No pretendo que en una película en la que transcurre el tiempo a razón de décadas, se utilice el sistema empleado en “Boyhood” (Momentos de una vida), que se rodó a lo largo de 12 años con los mismos actores principales, y en la que el niño protagonista pasaba de tener 6 años a 18. Pero ¿tan difícil resulta elegir a los actores en función de su edad e irlos adaptando a lo largo de la historia? ¿Acaso no pueden cambiar los actores a medida que transcurren los años en la historia contada? Hay casos en los que se ha utilizado un niño, un adolescente, un adulto y un viejo, para representar las diferentes etapas de la vida de un mismo personaje. ¿Por qué no hacer las cosas bien? Una joven de 18 años puede representar el papel de un personaje en la franja de 13 a 25 años y un actor de 30 puede hacer lo propio en una franja comprendida entre los 20 y los 40. Pero una joven de 28 años, como tenía Michelle Jenner al término de la serie “Isabel”, no puede acabar representando, en las postrimerías de su vida, a una reina moribunda de 53 años, a menos que se utilice una técnica muy depurada.
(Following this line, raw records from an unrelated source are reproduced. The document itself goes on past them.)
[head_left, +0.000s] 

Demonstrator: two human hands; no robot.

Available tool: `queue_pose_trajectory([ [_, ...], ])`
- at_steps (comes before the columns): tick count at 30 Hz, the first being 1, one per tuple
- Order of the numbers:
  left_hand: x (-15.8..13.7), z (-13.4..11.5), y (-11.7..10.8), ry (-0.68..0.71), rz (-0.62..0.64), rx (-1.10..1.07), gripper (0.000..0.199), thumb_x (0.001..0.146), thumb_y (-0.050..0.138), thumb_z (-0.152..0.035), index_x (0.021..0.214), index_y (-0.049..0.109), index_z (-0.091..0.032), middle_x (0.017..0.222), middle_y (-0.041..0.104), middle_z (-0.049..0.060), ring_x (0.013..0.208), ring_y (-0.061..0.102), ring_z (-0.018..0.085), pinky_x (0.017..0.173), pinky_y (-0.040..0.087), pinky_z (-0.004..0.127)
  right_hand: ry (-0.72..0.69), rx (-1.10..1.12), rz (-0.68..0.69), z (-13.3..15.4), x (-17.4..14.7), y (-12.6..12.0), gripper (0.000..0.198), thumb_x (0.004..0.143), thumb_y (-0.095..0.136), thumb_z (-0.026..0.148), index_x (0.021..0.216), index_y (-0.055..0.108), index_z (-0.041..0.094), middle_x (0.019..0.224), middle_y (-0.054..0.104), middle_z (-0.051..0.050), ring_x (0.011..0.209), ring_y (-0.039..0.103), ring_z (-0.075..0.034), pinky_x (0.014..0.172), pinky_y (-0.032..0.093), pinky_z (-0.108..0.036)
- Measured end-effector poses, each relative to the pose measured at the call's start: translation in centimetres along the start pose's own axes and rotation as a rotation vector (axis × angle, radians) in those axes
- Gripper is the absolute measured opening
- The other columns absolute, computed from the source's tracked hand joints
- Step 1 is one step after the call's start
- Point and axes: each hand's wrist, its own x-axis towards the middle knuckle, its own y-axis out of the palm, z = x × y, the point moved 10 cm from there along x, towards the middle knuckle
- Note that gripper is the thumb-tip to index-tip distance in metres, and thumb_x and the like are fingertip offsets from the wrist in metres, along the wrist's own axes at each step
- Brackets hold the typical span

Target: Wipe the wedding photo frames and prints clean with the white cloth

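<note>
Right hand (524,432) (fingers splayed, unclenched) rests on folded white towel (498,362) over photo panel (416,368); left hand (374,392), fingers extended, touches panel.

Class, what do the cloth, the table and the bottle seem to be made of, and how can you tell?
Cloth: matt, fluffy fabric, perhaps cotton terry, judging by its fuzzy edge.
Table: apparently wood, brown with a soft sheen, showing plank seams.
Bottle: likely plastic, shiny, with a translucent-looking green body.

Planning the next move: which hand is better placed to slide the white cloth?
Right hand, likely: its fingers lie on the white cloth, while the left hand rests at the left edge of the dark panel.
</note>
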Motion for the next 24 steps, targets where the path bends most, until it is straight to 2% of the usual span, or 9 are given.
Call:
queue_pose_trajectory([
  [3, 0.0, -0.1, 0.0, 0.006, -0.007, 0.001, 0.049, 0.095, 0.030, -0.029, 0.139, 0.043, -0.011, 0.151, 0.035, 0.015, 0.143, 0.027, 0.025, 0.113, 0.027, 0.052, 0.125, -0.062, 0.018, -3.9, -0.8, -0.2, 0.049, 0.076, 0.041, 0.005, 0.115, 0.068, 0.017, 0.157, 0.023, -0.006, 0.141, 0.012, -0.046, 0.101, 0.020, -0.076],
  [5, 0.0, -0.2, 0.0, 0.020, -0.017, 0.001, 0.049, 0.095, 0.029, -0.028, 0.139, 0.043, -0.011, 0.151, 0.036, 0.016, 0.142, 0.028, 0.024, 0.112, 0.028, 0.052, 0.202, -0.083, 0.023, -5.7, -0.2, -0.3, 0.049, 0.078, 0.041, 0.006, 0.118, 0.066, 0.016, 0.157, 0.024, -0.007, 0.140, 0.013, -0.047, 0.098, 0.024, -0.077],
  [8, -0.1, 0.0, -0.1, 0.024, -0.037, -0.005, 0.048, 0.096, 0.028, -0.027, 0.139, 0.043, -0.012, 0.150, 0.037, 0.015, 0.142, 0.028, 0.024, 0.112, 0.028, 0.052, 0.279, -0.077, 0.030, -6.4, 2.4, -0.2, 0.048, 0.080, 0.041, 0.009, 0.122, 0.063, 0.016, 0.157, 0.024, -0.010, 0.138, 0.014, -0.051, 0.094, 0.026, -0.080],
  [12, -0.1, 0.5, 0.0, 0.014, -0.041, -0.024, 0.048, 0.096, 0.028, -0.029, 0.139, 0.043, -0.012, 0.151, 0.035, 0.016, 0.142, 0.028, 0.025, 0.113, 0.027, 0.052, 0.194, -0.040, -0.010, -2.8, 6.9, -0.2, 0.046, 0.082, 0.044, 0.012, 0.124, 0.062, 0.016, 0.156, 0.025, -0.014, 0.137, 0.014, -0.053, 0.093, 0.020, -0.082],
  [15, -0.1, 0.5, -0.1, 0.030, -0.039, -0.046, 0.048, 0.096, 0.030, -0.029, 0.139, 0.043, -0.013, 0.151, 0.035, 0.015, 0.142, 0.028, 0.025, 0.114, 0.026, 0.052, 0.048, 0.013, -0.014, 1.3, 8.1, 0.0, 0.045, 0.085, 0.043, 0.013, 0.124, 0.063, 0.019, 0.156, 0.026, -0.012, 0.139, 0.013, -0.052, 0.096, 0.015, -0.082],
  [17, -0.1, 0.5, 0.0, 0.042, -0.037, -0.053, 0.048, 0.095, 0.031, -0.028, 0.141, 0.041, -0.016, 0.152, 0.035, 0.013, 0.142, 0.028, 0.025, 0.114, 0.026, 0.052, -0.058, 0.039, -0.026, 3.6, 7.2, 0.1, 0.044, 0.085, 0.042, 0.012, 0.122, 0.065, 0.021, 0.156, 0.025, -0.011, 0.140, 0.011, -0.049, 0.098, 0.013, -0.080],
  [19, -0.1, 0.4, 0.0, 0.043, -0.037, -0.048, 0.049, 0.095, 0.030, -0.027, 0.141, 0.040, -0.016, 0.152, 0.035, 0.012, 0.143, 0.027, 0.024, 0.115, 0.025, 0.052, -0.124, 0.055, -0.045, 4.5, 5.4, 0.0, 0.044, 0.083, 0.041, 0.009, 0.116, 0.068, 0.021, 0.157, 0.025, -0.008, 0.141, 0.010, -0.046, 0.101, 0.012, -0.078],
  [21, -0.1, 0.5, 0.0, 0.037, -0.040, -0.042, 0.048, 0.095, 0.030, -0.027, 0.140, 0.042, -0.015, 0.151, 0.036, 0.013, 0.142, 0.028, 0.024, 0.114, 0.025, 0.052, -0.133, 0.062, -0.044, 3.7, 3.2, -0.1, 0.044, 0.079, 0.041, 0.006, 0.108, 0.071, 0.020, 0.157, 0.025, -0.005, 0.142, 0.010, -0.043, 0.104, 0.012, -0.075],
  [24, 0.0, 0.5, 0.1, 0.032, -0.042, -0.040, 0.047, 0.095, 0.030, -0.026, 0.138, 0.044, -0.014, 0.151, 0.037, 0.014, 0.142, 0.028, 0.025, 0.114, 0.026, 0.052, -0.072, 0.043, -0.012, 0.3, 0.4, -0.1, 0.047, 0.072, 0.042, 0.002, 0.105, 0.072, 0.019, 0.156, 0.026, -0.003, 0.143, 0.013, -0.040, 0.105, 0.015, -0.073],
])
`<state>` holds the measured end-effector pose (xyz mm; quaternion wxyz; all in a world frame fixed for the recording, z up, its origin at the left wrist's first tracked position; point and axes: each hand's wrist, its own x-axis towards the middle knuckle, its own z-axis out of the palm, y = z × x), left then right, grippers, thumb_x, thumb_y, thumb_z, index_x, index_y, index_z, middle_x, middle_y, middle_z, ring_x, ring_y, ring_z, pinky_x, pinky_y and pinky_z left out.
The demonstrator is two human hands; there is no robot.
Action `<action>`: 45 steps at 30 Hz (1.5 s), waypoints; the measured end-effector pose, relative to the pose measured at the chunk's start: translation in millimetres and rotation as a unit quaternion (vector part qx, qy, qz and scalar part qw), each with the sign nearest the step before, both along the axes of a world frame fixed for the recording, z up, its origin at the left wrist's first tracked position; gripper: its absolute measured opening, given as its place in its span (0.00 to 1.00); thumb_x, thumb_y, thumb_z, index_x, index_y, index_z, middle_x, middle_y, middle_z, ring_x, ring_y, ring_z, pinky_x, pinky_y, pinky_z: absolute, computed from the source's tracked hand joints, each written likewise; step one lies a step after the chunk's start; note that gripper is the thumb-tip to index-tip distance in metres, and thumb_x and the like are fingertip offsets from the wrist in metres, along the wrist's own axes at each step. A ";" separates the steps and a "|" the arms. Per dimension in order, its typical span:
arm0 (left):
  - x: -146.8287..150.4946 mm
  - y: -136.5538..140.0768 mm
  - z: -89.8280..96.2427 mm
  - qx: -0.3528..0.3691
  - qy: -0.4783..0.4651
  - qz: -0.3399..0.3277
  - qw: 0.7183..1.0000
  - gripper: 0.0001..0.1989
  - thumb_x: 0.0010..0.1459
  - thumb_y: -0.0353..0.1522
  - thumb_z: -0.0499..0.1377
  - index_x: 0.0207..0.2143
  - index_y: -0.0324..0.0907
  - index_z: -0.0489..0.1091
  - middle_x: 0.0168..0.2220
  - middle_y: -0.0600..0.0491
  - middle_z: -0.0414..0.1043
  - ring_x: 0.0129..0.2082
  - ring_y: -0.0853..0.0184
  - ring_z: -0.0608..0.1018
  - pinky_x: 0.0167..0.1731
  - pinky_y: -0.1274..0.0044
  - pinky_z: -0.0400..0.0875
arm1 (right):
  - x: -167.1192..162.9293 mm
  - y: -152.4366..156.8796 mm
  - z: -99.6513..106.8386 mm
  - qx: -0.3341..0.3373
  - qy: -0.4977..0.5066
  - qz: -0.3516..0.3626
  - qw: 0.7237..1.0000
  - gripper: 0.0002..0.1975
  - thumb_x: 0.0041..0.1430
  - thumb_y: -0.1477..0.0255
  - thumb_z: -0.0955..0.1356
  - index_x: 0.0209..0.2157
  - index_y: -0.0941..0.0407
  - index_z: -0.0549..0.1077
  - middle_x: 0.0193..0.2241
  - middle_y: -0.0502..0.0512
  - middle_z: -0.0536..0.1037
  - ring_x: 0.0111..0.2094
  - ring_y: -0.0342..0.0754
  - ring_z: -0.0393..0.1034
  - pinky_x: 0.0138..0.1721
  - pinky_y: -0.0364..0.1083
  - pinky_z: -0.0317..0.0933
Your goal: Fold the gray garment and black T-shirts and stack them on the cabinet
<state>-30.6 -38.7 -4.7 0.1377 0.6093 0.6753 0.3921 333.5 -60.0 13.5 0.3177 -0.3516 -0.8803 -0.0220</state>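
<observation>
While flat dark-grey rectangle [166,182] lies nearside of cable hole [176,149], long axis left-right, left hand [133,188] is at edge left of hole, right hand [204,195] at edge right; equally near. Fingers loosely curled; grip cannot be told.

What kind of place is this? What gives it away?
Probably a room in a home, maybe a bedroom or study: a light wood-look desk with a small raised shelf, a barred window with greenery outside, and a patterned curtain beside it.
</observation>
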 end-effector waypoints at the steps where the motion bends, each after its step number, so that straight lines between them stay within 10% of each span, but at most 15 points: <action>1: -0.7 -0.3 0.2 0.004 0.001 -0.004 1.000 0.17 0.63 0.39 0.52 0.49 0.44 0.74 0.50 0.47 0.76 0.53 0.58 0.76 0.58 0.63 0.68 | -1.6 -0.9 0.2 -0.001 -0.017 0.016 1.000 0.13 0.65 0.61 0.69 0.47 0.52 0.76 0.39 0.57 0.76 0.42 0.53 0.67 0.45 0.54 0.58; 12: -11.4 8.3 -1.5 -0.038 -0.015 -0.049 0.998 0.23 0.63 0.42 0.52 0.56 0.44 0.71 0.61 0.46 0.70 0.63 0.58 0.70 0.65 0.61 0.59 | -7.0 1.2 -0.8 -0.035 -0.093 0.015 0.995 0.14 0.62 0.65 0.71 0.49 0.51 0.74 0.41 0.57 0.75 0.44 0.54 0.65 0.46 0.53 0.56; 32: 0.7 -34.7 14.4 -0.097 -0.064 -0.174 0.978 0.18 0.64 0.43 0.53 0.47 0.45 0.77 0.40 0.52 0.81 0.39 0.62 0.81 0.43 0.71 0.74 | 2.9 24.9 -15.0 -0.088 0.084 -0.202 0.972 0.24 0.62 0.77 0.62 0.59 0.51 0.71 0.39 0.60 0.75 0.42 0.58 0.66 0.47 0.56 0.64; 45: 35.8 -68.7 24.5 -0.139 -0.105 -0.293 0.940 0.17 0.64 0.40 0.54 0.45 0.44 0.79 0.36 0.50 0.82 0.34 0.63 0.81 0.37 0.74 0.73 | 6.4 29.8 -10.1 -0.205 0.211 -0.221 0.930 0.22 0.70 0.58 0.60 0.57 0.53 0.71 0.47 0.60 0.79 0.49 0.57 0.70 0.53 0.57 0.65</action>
Y si vamos al extremo contrario caemos en la ridiculez: películas, harto frecuentes, en las que encontramos a estudiantes de Instituto de 16-17 años, interpretados por actores y actrices que casi les doblan en edad, como si no hubiera actores y actrices adolescentes tan o más buenos que ellos. ¿Qué ocurre? ¿Hay escasez de actores muy jóvenes o de actores viejos? Me temo que ninguna de las dos cosas. Lo que hay es escasez de imaginación, de interés o de recursos.
Y aunque se sale del guion, pues no era el objeto de esta entrada, no puedo evitar mencionar a esos actores y actrices guaperas que solo triunfan por su físico y que de actores tienen lo que yo de virgen y mártir, o sea nada (por fortuna). Y en mi mente está ─lo lamento por sus fans─ Mario Casas, un actor al que no le discutiré su atractivo físico ─aunque no es mi tipo─ pero cuya vocalización dista muchísimo de ser la mínimamente exigible para un actor, incluso primerizo, al estar (mal) dotado de una voz “mono-tono” sin ninguna inflexión ni naturalidad. Ha mejorado un poco desde sus comienzos, lo reconozco, pero lleva ya bastantes años como actor protagonista sin merecerlo.
Si la elección de los actores y actrices para un papel sin reparar en la edad daría mucho que hablar, la de su selección por el físico daría mucho más. Pero, como se dice en las novelas, esta ya es otra historia.